In 2017, Dr. Bernard left St. Louis for Indiana, where she has develop into the “go-to” doctor to talk out for reproductive rights, said Dr. Tracey A. Wilkinson, a pediatrician who, together with Dr. Bernard, is involved with Indiana’s chapter of the Reproductive Health Advocacy Project. Dr. Wilkinson spent all day Monday on the Indiana Capitol, and said she felt Dr. Bernard’s absence acutely.
“We don’t go knowing that we’re going to change the way in which the votes occur,” Dr. Wilkinson said. “We go to place within the record that any person stood up and said that this was incorrect. We go in order that our patients hear any person standing up for them.”
On Tuesday, Indiana’s abortion ban advanced out of a Senate committee, drawing critics from across the political spectrum. Abortion rights advocates called the measure an attack on women, while several anti-abortion activists criticized exceptions that will allow for abortion in cases of rape and incest; one suggested that Dr. Bernard’s 10-year-old patient must have been required to present birth.

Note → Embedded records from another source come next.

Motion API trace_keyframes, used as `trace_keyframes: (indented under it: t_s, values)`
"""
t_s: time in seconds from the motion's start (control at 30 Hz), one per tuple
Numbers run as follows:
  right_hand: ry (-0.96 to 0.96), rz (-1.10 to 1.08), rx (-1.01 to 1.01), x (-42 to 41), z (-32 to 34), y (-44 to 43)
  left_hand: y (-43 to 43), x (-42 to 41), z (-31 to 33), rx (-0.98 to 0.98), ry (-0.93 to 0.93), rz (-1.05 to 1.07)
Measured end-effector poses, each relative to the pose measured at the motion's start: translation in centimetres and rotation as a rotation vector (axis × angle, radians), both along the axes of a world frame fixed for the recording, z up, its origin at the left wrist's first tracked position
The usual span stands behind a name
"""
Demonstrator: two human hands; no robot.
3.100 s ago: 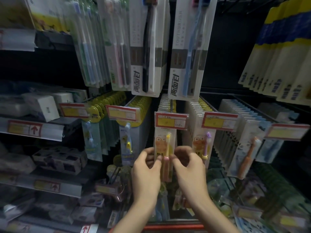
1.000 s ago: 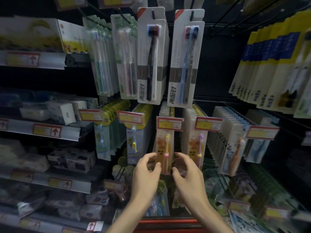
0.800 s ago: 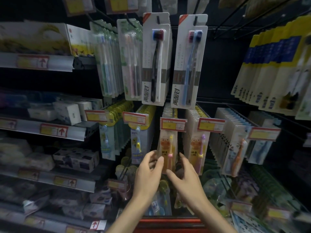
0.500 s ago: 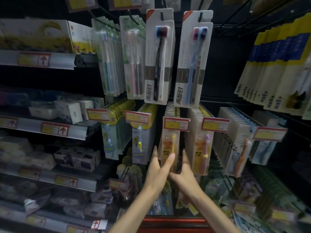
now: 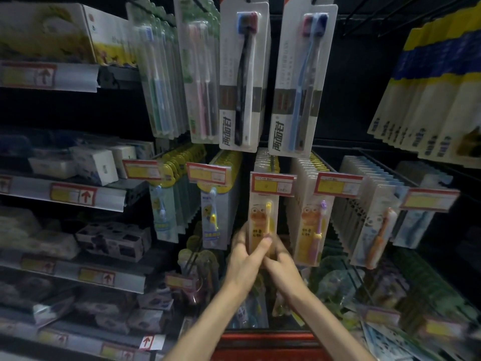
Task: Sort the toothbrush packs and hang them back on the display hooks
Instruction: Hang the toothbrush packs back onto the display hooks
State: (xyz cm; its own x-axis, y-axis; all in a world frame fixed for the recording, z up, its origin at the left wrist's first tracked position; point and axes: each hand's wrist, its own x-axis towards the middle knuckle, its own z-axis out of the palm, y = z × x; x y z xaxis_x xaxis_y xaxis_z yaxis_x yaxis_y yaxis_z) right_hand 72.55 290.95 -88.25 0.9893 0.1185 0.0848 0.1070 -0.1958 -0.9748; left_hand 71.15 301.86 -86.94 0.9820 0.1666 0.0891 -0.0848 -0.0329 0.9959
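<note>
Both hands (image 5: 263, 256) hold the hanging yellow toothbrush pack (image 5: 263, 225) in a grip.

1. The white pack with the dark toothbrush (image 5: 243, 82) has big Chinese words, 两面针, running up its bottom left side.
2. The white pack with the blue toothbrush (image 5: 302, 82) next to it shows the same words, 两面针, in the same spot.
3. The red and yellow price tag (image 5: 272, 184) above the yellow kids' pack has small print that is too blurry for me to read.
4. The shelf strip tags (image 5: 73, 194) on the left side have red arrows that point up.
5. The blue and yellow packs (image 5: 429, 100) on the right side have dark words at the bottom, but I cannot read them.
</note>
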Motion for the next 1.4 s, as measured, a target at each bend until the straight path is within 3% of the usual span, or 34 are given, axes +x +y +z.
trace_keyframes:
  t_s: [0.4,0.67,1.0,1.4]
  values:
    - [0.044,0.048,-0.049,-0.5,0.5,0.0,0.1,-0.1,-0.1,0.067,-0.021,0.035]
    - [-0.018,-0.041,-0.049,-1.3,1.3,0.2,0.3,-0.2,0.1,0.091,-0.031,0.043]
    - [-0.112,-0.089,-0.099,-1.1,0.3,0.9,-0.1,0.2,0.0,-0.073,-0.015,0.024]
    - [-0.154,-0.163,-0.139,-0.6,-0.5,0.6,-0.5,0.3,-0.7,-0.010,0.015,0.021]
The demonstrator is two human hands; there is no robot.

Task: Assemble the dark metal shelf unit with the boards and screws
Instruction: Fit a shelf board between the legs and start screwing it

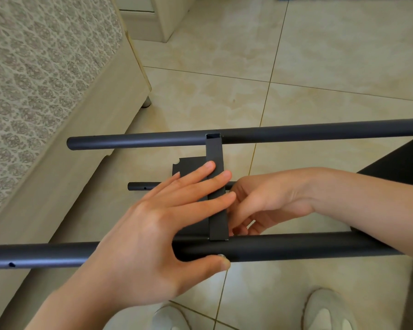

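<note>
bed edge [65, 129] far left on the tile floor [320, 67]. left hand [153, 234] spread flat: fingers [200, 172] lie across the flat crossbar [216, 186], thumb [215, 260] presses a screw head [221, 256] at the near tube [57, 254]. crossbar bridges near tube and far tube [141, 140]. dark board [188, 165] and a thin tube [138, 186] lie below on the floor. right hand [267, 201] curled at the crossbar's right edge, fingertips tucked under it; can't tell what it pinches.

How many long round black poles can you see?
3. The far pole crosses the floor tiles, the near pole runs under the left hand, and a thinner pole lies on the floor between them. Others may be hidden.
</note>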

If the bill passes, Dr. Bernard said, she’s going to likely find herself referring Indiana women to abortion providers out of state. Though she knows it could create further problems for her, she doesn’t intend to be quiet.
“One of the crucial vital things concerning the issue of abortion within the U.S. is that individuals don’t wish to discuss it,” she said. “They fear the stigma, providers fear the stigma that they’re going to be harassed, targeted, because they’ve been. So probably the most vital things is just being honest about it.”
Mitch Smith contributed to this story.